▶ Exercise brief
Using the data below, return every line that holds the word "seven".

▶ Input material
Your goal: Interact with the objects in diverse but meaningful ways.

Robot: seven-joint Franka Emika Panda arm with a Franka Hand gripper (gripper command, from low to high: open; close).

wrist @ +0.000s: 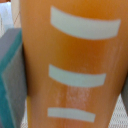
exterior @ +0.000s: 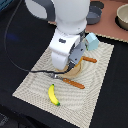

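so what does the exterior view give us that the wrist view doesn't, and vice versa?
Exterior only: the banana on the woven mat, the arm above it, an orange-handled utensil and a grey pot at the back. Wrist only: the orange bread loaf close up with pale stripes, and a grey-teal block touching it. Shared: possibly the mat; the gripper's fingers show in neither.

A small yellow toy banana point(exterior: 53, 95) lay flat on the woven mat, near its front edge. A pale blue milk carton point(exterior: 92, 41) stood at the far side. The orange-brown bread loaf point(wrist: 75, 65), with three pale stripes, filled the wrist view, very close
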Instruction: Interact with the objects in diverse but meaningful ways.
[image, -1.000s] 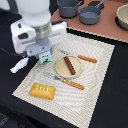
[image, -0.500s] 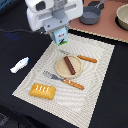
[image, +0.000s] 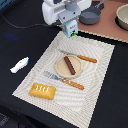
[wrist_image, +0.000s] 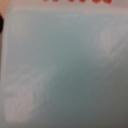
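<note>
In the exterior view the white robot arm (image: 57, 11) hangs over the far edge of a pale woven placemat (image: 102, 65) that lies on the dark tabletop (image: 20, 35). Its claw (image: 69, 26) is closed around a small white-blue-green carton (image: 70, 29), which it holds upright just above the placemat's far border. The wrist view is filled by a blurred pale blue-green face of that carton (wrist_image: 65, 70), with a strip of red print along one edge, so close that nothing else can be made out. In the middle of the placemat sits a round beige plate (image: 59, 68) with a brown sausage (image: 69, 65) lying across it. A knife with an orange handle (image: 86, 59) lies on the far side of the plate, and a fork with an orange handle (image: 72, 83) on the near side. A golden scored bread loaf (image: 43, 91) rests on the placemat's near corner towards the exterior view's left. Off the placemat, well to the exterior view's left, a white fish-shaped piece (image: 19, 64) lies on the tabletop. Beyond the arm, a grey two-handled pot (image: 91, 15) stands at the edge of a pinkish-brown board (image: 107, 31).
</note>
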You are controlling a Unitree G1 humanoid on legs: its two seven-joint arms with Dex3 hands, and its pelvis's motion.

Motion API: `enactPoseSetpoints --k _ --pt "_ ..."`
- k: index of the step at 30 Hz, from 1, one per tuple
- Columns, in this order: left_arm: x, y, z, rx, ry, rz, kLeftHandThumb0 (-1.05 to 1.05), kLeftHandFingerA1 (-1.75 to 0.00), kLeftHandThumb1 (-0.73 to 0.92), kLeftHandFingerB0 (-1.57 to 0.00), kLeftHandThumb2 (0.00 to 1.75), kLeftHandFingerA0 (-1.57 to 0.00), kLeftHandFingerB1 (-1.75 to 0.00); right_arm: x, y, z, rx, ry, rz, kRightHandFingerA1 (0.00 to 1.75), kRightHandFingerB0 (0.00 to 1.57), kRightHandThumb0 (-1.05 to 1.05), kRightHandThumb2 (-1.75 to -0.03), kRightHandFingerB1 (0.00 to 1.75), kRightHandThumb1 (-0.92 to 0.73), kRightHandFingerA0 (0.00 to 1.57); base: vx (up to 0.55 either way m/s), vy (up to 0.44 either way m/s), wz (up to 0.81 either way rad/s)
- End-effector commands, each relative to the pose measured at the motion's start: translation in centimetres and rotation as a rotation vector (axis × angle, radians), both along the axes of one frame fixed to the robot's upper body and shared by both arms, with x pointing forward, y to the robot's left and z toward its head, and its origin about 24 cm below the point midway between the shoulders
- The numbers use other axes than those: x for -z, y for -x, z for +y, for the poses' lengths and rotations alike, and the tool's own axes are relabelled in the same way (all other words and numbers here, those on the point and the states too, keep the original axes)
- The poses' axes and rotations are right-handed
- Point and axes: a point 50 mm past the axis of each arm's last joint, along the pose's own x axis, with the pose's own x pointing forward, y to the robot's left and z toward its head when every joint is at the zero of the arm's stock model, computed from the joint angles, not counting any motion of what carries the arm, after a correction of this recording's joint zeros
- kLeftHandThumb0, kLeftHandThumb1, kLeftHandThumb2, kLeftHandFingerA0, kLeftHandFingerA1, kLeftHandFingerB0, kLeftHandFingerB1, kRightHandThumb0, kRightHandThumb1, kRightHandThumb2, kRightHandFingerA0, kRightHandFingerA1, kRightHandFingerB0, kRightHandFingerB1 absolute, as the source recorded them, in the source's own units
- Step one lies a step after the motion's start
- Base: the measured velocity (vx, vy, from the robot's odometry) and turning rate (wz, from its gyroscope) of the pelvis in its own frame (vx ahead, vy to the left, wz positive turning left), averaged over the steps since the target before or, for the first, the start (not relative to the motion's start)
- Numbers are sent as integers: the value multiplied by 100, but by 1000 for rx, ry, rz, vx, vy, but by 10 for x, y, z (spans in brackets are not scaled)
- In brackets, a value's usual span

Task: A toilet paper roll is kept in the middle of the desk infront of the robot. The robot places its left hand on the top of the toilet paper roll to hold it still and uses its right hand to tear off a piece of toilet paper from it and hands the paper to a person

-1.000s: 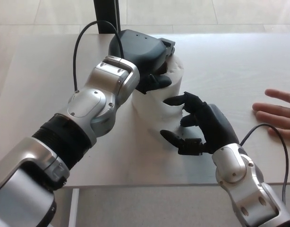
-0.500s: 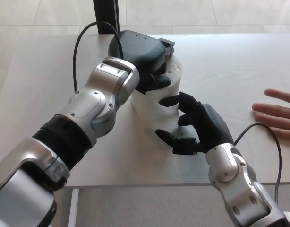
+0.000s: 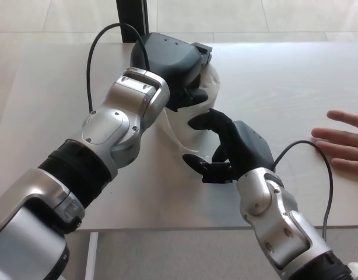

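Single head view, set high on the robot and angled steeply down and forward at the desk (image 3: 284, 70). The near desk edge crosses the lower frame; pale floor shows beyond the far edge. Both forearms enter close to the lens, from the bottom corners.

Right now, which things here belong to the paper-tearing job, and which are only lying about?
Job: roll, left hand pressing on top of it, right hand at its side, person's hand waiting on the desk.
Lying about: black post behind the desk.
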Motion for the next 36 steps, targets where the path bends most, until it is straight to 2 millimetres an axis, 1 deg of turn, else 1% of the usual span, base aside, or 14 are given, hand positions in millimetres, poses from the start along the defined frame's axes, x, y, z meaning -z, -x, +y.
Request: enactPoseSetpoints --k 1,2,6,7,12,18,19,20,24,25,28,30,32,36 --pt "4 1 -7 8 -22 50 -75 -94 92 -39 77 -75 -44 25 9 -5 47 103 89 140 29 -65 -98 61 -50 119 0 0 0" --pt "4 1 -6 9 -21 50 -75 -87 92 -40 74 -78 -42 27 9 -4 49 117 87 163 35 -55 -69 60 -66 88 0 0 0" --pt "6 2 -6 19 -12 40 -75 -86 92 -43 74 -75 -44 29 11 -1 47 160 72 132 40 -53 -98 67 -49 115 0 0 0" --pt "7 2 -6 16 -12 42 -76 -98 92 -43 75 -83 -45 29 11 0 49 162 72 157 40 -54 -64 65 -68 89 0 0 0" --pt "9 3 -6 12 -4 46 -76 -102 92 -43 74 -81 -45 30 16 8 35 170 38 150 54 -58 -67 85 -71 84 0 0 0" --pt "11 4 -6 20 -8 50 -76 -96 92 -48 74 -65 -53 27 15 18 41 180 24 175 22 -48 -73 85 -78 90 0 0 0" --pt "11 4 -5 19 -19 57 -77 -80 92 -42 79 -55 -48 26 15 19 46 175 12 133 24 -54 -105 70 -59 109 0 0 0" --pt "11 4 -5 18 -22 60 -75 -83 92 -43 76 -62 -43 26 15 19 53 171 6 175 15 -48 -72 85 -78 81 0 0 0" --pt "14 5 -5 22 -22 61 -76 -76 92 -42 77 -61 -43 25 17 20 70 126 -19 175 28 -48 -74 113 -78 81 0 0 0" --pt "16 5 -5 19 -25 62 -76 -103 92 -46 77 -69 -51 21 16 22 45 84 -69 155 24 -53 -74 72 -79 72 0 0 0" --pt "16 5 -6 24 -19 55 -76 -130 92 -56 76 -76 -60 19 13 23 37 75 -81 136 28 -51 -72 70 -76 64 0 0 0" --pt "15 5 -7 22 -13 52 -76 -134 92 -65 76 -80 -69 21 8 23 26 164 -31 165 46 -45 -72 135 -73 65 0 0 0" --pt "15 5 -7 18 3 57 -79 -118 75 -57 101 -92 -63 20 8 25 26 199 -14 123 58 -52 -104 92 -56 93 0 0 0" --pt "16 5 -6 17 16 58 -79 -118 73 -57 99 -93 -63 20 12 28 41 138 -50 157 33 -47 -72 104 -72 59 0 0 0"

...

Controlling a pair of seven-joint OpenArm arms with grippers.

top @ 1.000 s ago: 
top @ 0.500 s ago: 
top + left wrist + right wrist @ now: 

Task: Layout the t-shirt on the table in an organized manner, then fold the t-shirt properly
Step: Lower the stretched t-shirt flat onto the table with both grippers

▶ Answer area
Robot: seven-joint Franka Emika Panda arm with a Franka Hand gripper (gripper command, from low to high: open; close).
You are controlling a Unitree G1 humanoid on legs: its two seven-joint arms with Dex3 hands, and its pelvis's motion.
Controlling a pair of seven-joint OpenArm arms with grippers.

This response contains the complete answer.